- [What to do] Whenever the string "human" turns up in a line below, that line should be copied.

- [Material for this exercise]
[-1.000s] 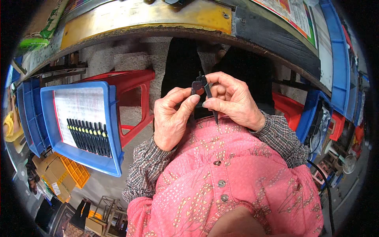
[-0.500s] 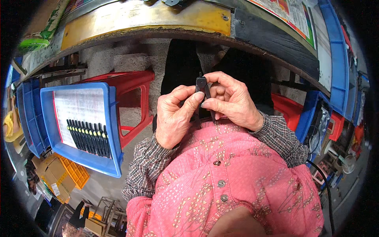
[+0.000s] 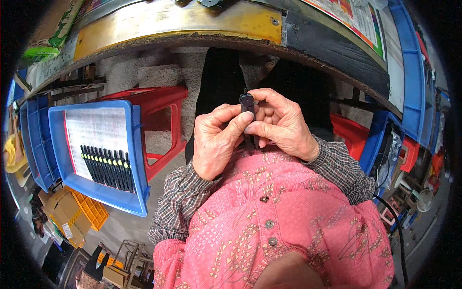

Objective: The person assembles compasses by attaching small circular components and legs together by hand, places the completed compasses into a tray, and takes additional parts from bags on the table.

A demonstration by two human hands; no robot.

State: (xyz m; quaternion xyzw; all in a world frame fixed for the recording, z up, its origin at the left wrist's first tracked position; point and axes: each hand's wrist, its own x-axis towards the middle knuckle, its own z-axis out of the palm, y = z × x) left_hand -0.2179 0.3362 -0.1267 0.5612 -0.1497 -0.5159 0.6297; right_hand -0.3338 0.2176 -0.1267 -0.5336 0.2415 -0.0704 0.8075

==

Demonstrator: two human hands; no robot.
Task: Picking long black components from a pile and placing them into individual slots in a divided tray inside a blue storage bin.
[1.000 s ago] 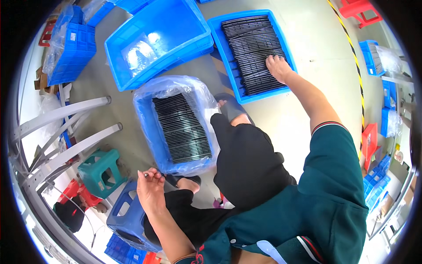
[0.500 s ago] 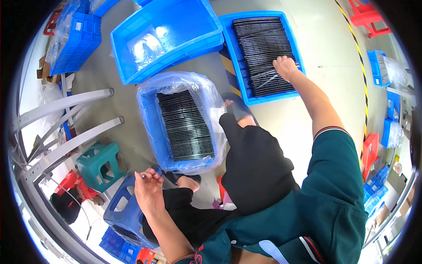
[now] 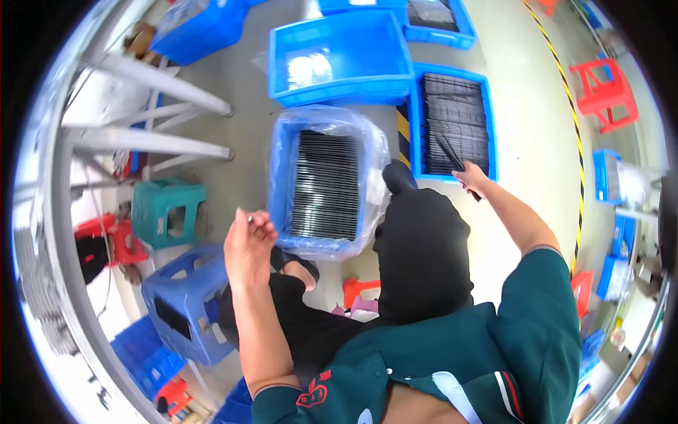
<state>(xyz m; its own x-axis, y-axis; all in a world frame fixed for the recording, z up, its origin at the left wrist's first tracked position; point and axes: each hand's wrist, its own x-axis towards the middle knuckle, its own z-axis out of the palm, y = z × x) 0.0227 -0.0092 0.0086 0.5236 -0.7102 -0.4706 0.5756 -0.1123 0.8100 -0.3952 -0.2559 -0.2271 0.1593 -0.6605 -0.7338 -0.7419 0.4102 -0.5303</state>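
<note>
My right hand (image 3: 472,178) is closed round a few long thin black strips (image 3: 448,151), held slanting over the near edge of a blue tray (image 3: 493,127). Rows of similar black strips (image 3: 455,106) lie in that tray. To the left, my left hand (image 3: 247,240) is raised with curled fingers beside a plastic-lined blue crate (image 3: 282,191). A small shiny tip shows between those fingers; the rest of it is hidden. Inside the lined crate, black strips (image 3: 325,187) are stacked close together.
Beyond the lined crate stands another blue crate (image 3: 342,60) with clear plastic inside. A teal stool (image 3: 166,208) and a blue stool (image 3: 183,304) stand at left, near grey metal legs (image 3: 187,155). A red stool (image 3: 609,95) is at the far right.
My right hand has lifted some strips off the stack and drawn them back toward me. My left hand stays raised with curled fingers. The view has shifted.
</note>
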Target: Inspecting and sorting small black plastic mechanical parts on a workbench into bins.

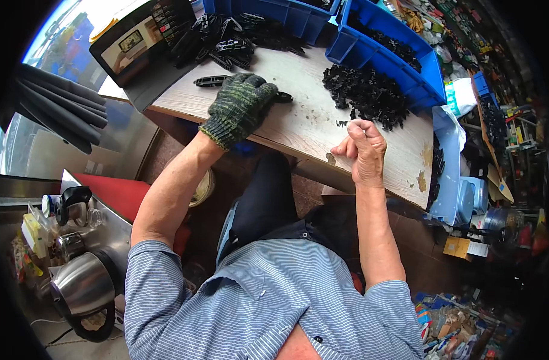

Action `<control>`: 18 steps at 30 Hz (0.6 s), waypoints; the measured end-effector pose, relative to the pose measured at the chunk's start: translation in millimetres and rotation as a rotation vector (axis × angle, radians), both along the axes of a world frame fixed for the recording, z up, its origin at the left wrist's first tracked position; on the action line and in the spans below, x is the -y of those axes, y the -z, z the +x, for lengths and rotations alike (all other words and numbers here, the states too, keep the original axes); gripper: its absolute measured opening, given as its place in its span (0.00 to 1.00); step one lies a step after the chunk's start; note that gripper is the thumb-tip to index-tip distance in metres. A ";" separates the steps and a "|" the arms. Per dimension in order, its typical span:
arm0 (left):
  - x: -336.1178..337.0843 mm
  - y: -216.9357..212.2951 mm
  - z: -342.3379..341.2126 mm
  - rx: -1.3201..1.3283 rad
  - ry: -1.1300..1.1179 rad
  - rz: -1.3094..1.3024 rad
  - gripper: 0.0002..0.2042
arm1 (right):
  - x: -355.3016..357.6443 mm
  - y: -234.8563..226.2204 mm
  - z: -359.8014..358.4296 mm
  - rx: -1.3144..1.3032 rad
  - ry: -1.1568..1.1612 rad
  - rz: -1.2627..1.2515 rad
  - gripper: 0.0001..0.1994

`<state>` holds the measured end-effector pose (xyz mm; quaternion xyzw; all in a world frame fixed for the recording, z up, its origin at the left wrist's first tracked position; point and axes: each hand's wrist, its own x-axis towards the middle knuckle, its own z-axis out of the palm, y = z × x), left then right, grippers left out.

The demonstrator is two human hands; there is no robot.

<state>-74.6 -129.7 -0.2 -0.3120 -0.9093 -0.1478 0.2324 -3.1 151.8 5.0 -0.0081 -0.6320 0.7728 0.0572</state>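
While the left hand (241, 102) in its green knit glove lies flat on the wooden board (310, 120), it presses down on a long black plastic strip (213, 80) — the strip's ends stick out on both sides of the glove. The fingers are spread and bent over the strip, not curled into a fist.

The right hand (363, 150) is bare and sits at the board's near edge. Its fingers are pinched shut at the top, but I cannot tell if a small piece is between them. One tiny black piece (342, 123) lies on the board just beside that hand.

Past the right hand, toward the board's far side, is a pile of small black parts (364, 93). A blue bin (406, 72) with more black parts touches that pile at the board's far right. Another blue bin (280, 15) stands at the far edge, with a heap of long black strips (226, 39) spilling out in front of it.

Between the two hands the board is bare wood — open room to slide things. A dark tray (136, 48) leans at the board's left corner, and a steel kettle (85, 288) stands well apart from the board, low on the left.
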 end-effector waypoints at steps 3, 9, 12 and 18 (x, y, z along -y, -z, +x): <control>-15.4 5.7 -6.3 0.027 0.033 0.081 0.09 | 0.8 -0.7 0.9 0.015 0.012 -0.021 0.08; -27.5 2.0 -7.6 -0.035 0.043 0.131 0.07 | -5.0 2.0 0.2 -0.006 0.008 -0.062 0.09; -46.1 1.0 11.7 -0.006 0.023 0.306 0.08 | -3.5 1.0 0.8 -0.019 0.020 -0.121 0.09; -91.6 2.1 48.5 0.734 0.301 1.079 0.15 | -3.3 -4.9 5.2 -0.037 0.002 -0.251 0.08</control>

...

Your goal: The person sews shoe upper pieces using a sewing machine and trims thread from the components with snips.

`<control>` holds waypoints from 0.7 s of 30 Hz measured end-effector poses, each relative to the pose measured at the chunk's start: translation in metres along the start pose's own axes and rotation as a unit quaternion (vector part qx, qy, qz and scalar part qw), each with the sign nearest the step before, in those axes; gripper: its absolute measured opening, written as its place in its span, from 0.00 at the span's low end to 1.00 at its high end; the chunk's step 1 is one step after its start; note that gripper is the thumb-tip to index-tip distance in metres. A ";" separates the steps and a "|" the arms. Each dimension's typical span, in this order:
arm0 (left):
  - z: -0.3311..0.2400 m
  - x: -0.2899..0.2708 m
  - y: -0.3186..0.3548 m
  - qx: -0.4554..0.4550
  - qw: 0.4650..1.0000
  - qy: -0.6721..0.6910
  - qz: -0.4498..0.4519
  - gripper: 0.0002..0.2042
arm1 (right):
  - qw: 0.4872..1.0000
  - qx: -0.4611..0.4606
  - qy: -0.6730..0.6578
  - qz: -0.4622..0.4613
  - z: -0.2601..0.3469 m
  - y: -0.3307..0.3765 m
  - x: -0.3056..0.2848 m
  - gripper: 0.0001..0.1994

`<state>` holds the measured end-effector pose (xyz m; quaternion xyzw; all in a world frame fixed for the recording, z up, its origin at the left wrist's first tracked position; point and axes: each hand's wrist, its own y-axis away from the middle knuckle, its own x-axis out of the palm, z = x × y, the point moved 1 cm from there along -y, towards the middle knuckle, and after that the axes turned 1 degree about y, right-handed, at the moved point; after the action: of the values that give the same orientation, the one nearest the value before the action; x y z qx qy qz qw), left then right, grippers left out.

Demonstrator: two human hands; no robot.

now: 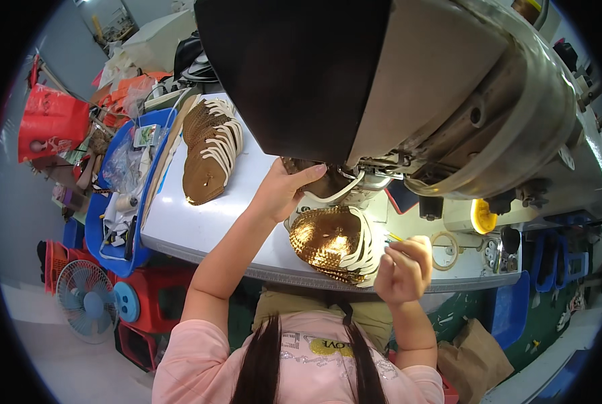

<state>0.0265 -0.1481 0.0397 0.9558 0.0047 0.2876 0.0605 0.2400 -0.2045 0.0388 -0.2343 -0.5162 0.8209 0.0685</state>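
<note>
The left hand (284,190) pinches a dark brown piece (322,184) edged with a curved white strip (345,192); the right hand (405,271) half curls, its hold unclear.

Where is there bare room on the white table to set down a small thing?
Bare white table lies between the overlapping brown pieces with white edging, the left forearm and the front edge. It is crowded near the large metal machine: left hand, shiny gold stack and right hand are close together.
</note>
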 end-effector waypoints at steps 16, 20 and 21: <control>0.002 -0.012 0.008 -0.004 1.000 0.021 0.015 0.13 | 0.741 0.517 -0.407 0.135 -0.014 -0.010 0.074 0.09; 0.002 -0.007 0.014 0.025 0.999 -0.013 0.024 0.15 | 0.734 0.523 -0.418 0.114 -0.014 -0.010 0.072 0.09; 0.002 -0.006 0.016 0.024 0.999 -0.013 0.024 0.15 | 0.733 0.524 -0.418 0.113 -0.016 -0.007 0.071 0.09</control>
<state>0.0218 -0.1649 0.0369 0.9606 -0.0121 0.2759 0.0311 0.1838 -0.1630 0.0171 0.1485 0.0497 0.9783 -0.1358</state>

- [Result of the exercise]
A demonstration by two human hands; no robot.
Demonstrator: two human hands; no robot.
The demonstrator is two human hands; there is no robot.
Demonstrator: two human hands; no robot.

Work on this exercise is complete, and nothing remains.